The memory 460 stores project files for the
The shooting information analyzing unit 463 analyzes the image information taken by the photographing means 570 of the NC machine tool 500 and reads the
The processing plan establishing unit 466 checks whether the project file corresponding to the
The process of predicting machining time after the machining plan is established by the NC machine tool operating system 500 according to another embodiment of the present invention will be described in more detail with reference to FIG.

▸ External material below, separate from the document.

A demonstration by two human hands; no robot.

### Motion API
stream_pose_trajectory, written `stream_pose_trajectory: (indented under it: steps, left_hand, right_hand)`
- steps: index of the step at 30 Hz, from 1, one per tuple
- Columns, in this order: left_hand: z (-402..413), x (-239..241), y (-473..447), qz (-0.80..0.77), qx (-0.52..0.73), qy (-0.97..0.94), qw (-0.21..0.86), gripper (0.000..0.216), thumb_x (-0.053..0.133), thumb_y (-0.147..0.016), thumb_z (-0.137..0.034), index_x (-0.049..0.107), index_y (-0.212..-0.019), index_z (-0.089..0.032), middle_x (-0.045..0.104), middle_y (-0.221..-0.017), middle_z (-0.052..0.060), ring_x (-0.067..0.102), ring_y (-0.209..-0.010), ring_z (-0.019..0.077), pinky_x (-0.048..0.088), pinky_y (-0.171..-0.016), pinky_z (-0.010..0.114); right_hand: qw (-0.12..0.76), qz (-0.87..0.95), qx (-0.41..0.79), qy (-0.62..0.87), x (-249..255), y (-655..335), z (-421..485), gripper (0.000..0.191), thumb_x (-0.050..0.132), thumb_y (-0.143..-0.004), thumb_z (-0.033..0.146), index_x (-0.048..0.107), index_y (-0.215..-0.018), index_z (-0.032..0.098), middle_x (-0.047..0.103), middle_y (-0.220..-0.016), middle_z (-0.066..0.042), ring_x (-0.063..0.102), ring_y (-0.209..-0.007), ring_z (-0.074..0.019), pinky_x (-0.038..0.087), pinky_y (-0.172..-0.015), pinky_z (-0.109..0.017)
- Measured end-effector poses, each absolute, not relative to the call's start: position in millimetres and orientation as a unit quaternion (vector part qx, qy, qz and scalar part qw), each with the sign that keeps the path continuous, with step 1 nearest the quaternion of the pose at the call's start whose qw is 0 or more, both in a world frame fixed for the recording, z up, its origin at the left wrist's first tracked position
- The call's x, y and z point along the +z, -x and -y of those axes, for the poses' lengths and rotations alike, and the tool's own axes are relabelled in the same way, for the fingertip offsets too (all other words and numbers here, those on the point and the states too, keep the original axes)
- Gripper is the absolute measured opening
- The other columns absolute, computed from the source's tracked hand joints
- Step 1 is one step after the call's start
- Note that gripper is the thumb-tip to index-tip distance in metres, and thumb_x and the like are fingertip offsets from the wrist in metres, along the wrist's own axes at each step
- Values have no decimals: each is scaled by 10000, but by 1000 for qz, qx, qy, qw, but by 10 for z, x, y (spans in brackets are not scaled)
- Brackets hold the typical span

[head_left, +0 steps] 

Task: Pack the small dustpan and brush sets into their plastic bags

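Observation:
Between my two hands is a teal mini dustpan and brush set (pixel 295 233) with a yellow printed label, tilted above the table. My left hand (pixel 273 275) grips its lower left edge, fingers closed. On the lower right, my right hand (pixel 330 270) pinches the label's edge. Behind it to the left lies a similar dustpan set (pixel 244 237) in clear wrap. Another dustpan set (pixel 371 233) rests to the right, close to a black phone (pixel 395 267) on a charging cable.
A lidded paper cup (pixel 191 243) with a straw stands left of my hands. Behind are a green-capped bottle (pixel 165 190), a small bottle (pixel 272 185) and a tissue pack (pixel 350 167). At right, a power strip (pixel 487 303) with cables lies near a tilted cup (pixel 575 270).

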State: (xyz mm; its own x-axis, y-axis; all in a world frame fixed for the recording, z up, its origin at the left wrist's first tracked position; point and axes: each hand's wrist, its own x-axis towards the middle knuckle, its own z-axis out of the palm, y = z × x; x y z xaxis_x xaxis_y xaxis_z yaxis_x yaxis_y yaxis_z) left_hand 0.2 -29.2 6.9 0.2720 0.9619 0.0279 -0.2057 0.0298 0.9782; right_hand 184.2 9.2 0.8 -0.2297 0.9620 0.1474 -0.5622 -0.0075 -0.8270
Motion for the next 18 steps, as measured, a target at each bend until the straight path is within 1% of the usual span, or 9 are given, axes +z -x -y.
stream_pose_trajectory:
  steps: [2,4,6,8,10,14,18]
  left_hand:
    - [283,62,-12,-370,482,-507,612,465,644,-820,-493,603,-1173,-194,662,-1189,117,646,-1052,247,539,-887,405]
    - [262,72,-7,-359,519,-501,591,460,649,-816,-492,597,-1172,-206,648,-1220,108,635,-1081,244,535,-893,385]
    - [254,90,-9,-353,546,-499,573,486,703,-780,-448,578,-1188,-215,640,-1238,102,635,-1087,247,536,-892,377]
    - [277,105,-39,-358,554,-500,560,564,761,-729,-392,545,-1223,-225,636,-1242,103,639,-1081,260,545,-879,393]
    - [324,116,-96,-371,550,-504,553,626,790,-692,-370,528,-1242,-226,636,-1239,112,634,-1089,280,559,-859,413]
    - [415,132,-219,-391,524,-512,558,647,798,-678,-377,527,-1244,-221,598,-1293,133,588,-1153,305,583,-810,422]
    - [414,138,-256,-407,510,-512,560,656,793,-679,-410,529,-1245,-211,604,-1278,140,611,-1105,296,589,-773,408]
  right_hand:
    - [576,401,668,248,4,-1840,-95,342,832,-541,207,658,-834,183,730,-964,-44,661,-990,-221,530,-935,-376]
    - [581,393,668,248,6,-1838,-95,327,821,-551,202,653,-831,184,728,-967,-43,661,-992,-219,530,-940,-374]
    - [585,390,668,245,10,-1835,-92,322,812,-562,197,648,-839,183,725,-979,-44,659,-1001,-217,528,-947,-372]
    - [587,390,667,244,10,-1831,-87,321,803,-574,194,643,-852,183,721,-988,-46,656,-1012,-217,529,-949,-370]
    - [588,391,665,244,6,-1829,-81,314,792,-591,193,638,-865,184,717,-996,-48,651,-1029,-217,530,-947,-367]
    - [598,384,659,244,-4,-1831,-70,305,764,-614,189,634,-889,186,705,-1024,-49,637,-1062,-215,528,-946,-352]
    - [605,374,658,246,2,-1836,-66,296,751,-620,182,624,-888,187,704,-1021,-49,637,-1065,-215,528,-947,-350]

11 is a flowchart for explaining an NC machine tool operating method according to another embodiment of the present invention. More specifically, a method of photographing and analyzing the
Prior to the description, it is assumed that various project files are stored in advance in the memory 460 of the monitoring system 400 in the NC machine tool operating system shown in FIG. 9 in a state that they are matched with specific markers, that is,
The NC machine tool 500 is first set to the photographing mode before starting the processing for the
The photographing means 570 then photographs the
The photographing means 570 may transmit the photographed image information by a short distance wireless communication method such as Bluetooth or the like, but if the electrical connection is made when the photographing means 570 is mounted on the
When the photographing means 570 is mounted on the
That is, after the whole of the work table 590 is photographed in a state where the photographing means 570 is located at a position a certain distance away from the center of the work table 590, when the entire photographed image is transmitted to the monitoring system 400, The shooting information analyzing unit 463 first analyzes the entire captured image and grasps the position (coordinates) where the
If photographing is performed in this process, only the positions where the
Meanwhile, when the
If the project file corresponding to the
On the other hand, if the project file corresponding to the
The machining plan establishment refers to a machining sequence for a plurality of
The workpiece a 591a to the
≪ Example 1 of Process Planning &
1step. Mounting tool 1 (T1) - Workpiece a Machining
2step. Mounting tool 2 (T2) - Workpiece a Machining
3step. Mounting Tool 3 (T3) - Machining a Machining
4step. Mounting tool 2 (T2) - Machining b machining
5step. Tool 3 (T3) mounting - Workpiece b machining
6step. Mounting tool 4 (T4) - Machining b machining
7step. Mounting tool 1 (T1) - Workpiece c Machining
8step. Tool 3 (T3) mounting - Workpiece c machining
9step. Mounting tool 7 (T7) - Workpiece c Machining
As can be seen in Example 1 above, machining can be performed with the
However, it can be seen that some of the
≪ Example 2 of Process Planning &
1-1step. Mounting tool 1 (T1) - Workpiece a Machining
1-2 steps. Tool 1 (T1) Retention - Workpiece c Machining
2-1step. Mounting tool 2 (T2) - Workpiece a Machining
2-2step. Maintaining the tool 2 (T2) - Processing the workpiece b
3-1step. Mounting Tool 3 (T3) - Machining a Machining
3-2step. Tool 3 (T3) Retention - Workpiece b Machining
3-3 step. Maintaining the tool 3 (T3) - Processing the workpiece c
4step. Mounting tool 4 (T4) - Machining b machining
5step. Mounting tool 7 (T7) - Workpiece c Machining
In the above example 2, instead of changing the
Of course, in this machining plan, it is necessary to return the workpiece a (591a) after machining the next workpieces (591b, 591c) in a state in which the machining of the workpiece (591a) Since the process of replacing the
This processing plan can be established by dividing the project file into NC blocks and rearranging it, instead of sequentially executing each project file when a plurality of project files are loaded. That is, the machining plan establishing unit 466 establishes an optimum machining plan in accordance with an algorithm previously installed.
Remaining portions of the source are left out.